I hope this gives you food for thought - good simulation takes time.
Best Answer
I'd go along with Alexander's comment that working in SI units makes life a lot easier. However, assuming you have a good reason for sticking to US units ...
The torque you've calculated is in foot pounds. The easy way to see this is that the 33,000 conversion factor you've used converts horsepower to foot pounds min$^{-1}$, and the rpm is in units of min$^{-1}$. The min$^{-1}$ on the top and bottom of the fraction cancel leaving the units as foot pounds.
In the second equation you've put in the distance as inches, which makes life harder than it need be.
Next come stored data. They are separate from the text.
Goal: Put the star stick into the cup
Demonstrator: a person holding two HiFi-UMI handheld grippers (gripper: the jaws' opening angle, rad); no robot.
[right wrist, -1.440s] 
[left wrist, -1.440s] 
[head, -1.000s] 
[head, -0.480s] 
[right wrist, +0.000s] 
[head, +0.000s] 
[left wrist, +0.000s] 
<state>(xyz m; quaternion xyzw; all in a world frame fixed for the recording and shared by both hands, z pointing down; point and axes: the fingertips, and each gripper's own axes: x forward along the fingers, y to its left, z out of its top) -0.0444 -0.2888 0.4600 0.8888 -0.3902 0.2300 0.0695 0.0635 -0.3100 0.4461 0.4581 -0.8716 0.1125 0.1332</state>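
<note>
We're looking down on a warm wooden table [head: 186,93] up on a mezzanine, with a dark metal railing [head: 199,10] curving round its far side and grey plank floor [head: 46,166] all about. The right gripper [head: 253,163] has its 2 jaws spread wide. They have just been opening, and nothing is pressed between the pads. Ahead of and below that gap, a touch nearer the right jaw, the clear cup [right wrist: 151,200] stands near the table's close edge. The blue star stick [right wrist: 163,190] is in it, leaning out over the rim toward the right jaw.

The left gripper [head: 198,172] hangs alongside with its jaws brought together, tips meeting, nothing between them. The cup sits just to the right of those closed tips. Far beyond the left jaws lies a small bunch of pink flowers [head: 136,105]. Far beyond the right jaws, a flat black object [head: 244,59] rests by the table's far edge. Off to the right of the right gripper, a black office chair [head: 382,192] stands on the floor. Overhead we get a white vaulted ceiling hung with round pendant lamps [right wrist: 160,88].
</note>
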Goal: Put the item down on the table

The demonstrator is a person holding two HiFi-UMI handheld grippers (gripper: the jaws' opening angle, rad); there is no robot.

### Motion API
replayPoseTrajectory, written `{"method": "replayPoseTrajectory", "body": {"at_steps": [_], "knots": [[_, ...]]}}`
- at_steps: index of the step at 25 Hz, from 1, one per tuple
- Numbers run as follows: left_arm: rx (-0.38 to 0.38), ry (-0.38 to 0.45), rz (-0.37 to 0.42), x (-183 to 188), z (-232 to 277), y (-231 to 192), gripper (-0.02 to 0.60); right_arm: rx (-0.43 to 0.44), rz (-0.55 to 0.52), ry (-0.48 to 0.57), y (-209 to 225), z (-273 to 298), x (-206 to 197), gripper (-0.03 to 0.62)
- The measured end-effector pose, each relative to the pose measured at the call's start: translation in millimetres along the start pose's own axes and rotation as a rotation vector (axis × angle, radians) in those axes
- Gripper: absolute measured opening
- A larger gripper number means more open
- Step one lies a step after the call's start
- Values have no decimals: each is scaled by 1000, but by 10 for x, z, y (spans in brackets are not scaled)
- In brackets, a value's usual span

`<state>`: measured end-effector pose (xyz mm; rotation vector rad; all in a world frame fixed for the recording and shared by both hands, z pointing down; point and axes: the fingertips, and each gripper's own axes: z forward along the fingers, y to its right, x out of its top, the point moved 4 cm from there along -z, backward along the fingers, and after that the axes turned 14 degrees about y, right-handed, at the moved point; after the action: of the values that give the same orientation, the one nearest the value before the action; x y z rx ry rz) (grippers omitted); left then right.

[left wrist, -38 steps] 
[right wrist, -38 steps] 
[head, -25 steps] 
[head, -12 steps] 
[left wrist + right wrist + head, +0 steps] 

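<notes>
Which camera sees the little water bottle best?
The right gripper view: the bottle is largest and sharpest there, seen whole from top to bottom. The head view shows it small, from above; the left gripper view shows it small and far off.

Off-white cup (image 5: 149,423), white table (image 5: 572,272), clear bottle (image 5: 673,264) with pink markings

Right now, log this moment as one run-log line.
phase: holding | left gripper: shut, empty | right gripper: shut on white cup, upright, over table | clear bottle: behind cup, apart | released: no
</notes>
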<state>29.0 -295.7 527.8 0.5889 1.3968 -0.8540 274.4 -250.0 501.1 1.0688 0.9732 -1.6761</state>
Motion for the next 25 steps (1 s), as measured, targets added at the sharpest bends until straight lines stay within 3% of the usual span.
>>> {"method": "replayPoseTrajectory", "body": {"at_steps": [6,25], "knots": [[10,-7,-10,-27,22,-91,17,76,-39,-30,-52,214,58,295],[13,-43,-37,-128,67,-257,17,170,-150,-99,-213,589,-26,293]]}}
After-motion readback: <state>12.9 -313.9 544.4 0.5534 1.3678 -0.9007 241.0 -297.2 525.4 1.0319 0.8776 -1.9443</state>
If you take the wheel radius to be one foot rather than 12 inches you get the force equal to 682.77 pounds.
For the last step you need to be aware that the "pound" is being used as a unit of force here i.e. it's the force exerted by an object weighing one pound in Earth's gravity. In units of feet per second the acceleration due to gravity is about 32.18 feel/sec$^2$, so the acceleration of an object weighing 2712 pounds will be:
$$a = \frac{682.77}{2712} \times 32.18 = 8.09$$
and that's in units of feet/sec$^2$.
Maybe I'm just used to SI units, but I repeated the calculation using SI units and got the same result a lot quicker! Apart from anything else it makes the distinction between mass and force a lot clearer so you wouldn't have forgotten you need to multiply by the acceleration due to gravity to get the acceleration.
You're quite correct that if power is constant then torque is inversely proportional to rpm. However for most engines the power is roughly proportional to engine speed over a reasonable range, so the torque is approximately constant. If you look at the torque curves for family cars you'll see the torque is roughly constant in the middle of the engine speed range but tails off at high engine speeds. Very highly tuned engines have a torque that peask at higher engine speeds because they're tuned to develop a lot of power at high engine speeds.